PROBLEM DESCRIPTION: From the first line to the last, print the listing exactly.

DATA BLOCK:
————————

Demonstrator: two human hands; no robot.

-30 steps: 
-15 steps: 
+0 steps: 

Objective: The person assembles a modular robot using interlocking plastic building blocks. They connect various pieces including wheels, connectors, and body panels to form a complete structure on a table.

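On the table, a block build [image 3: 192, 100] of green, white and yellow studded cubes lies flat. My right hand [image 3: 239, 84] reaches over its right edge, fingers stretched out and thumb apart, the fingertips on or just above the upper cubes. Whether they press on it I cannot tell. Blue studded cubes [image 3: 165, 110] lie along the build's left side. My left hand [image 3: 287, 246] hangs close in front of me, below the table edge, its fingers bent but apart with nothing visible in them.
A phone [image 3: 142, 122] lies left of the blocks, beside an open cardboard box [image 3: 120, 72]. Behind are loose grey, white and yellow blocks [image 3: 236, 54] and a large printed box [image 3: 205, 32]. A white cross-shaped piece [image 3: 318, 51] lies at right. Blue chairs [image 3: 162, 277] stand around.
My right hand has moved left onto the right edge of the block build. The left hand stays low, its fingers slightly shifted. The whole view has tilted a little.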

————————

EXERCISE OUTPUT:
Demonstrator: two human hands; no robot.

-30 steps: 
-15 steps: 
+0 steps: 

Objective: The person assembles a modular robot using interlocking plastic building blocks. They connect various pieces including wheels, connectors, and body panels to form a complete structure on a table.

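On the table, a block build [image 3: 192, 100] of green, white and yellow studded cubes lies flat. My right hand [image 3: 239, 84] reaches over its right edge, fingers stretched out and thumb apart, the fingertips on or just above the upper cubes. Whether they press on it I cannot tell. Blue studded cubes [image 3: 165, 110] lie along the build's left side. My left hand [image 3: 287, 246] hangs close in front of me, below the table edge, its fingers bent but apart with nothing visible in them.
A phone [image 3: 142, 122] lies left of the blocks, beside an open cardboard box [image 3: 120, 72]. Behind are loose grey, white and yellow blocks [image 3: 236, 54] and a large printed box [image 3: 205, 32]. A white cross-shaped piece [image 3: 318, 51] lies at right. Blue chairs [image 3: 162, 277] stand around.
My right hand has moved left onto the right edge of the block build. The left hand stays low, its fingers slightly shifted. The whole view has tilted a little.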

Work on the exercise is complete.